**TASK DIRECTIONS**
Copy out all the entries word for word.

(Source data)
□ □ □
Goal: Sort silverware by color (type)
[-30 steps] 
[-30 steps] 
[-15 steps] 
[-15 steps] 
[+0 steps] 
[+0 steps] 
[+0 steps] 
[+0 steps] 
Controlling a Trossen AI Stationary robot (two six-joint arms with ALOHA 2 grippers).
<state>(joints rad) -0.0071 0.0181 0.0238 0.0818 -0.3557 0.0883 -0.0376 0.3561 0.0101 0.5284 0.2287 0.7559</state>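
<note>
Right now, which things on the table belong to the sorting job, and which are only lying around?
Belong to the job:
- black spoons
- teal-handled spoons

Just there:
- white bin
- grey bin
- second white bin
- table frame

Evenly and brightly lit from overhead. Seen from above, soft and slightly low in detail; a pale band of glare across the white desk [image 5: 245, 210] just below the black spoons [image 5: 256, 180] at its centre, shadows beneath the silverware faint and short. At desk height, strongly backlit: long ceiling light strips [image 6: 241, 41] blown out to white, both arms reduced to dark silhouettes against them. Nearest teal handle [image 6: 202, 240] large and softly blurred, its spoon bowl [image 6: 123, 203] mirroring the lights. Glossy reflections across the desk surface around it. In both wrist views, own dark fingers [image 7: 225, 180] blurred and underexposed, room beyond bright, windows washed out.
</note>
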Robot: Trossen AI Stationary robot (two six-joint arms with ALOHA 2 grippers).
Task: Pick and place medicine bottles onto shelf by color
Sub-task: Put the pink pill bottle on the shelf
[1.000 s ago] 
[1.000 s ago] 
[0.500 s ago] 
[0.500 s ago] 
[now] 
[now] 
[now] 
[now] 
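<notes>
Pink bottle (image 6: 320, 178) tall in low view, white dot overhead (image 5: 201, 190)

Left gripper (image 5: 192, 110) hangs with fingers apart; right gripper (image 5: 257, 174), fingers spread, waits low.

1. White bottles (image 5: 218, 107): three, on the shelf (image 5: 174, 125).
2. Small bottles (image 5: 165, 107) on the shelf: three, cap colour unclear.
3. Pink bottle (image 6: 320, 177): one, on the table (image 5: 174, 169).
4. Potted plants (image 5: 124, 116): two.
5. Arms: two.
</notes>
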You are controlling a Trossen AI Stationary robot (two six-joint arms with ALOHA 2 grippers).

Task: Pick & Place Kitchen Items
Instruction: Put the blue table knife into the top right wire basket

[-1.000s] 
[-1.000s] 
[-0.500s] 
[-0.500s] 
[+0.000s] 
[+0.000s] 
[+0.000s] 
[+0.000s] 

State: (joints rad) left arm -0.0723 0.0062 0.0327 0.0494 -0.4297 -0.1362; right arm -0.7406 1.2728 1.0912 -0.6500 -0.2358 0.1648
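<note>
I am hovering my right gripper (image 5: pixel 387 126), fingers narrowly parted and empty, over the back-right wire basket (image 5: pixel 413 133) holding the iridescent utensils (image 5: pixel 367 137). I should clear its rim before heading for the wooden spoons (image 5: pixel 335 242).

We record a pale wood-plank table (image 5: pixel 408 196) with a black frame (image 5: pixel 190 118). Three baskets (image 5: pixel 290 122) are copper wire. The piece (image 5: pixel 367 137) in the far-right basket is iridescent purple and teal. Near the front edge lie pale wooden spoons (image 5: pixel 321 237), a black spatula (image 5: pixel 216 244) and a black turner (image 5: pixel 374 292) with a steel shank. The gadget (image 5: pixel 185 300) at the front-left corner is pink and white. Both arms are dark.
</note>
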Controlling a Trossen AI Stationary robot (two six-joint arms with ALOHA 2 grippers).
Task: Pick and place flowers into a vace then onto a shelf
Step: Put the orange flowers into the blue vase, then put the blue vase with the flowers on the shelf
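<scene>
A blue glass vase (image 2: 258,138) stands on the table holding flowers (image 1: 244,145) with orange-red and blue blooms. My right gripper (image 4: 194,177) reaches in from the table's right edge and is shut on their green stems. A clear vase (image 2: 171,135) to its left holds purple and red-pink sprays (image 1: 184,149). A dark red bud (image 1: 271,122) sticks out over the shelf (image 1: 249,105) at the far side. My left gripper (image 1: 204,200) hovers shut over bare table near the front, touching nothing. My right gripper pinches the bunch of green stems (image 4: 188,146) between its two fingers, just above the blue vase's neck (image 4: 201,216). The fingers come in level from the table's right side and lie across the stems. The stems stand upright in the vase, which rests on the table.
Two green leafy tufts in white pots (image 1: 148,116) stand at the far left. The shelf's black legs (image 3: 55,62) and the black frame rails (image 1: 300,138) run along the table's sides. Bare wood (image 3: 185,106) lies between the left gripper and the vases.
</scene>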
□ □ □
**RESPONSE AREA**
Goal: Sort silverware by color (type)
[-30 steps] 
[-30 steps] 
[-15 steps] 
[-15 steps] 
[+0 steps] 
[+0 steps] 
[+0 steps] 
[+0 steps] 
Controlling a Trossen AI Stationary robot (two six-joint arms with ALOHA 2 grippers).
<state>(joints rad) -0.0071 0.0181 0.0238 0.0818 -0.3557 0.0883 -0.0376 0.3561 0.0101 0.5284 0.2287 0.7559</state>
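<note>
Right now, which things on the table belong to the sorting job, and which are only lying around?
Belong to the job:
- black spoons
- teal-handled spoons

Just there:
- white bin
- grey bin
- second white bin
- table frame

Evenly and brightly lit from overhead. Seen from above, soft and slightly low in detail; a pale band of glare across the white desk [image 5: 245, 210] just below the black spoons [image 5: 256, 180] at its centre, shadows beneath the silverware faint and short. At desk height, strongly backlit: long ceiling light strips [image 6: 241, 41] blown out to white, both arms reduced to dark silhouettes against them. Nearest teal handle [image 6: 202, 240] large and softly blurred, its spoon bowl [image 6: 123, 203] mirroring the lights. Glossy reflections across the desk surface around it. In both wrist views, own dark fingers [image 7: 225, 180] blurred and underexposed, room beyond bright, windows washed out.
</note>
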Robot: Trossen AI Stationary robot (two six-joint arms with ALOHA 2 grippers).
Task: Pick and place medicine bottles onto shelf by color
Sub-task: Put the pink pill bottle on the shelf
[1.000 s ago] 
[1.000 s ago] 
[0.500 s ago] 
[0.500 s ago] 
[now] 
[now] 
[now] 
[now] 
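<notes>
Pink bottle (image 6: 320, 178) tall in low view, white dot overhead (image 5: 201, 190)

Left gripper (image 5: 192, 110) hangs with fingers apart; right gripper (image 5: 257, 174), fingers spread, waits low.

1. White bottles (image 5: 218, 107): three, on the shelf (image 5: 174, 125).
2. Small bottles (image 5: 165, 107) on the shelf: three, cap colour unclear.
3. Pink bottle (image 6: 320, 177): one, on the table (image 5: 174, 169).
4. Potted plants (image 5: 124, 116): two.
5. Arms: two.
</notes>
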You are controlling a Trossen AI Stationary robot (two six-joint arms with ALOHA 2 grippers).

Task: Pick & Place Kitchen Items
Instruction: Put the blue table knife into the top right wire basket

[-1.000s] 
[-1.000s] 
[-0.500s] 
[-0.500s] 
[+0.000s] 
[+0.000s] 
[+0.000s] 
[+0.000s] 

State: (joints rad) left arm -0.0723 0.0062 0.0327 0.0494 -0.4297 -0.1362; right arm -0.7406 1.2728 1.0912 -0.6500 -0.2358 0.1648
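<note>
I am hovering my right gripper (image 5: pixel 387 126), fingers narrowly parted and empty, over the back-right wire basket (image 5: pixel 413 133) holding the iridescent utensils (image 5: pixel 367 137). I should clear its rim before heading for the wooden spoons (image 5: pixel 335 242).

We record a pale wood-plank table (image 5: pixel 408 196) with a black frame (image 5: pixel 190 118). Three baskets (image 5: pixel 290 122) are copper wire. The piece (image 5: pixel 367 137) in the far-right basket is iridescent purple and teal. Near the front edge lie pale wooden spoons (image 5: pixel 321 237), a black spatula (image 5: pixel 216 244) and a black turner (image 5: pixel 374 292) with a steel shank. The gadget (image 5: pixel 185 300) at the front-left corner is pink and white. Both arms are dark.
</note>
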Controlling a Trossen AI Stationary robot (two six-joint arms with ALOHA 2 grippers).
Task: Pick and place flowers into a vace then onto a shelf
Step: Put the orange flowers into the blue vase, then put the blue vase with the flowers on the shelf
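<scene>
A blue glass vase (image 2: 258,138) stands on the table holding flowers (image 1: 244,145) with orange-red and blue blooms. My right gripper (image 4: 194,177) reaches in from the table's right edge and is shut on their green stems. A clear vase (image 2: 171,135) to its left holds purple and red-pink sprays (image 1: 184,149). A dark red bud (image 1: 271,122) sticks out over the shelf (image 1: 249,105) at the far side. My left gripper (image 1: 204,200) hovers shut over bare table near the front, touching nothing. My right gripper pinches the bunch of green stems (image 4: 188,146) between its two fingers, just above the blue vase's neck (image 4: 201,216). The fingers come in level from the table's right side and lie across the stems. The stems stand upright in the vase, which rests on the table.
Two green leafy tufts in white pots (image 1: 148,116) stand at the far left. The shelf's black legs (image 3: 55,62) and the black frame rails (image 1: 300,138) run along the table's sides. Bare wood (image 3: 185,106) lies between the left gripper and the vases.
</scene>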

What the exercise asked for is now complete.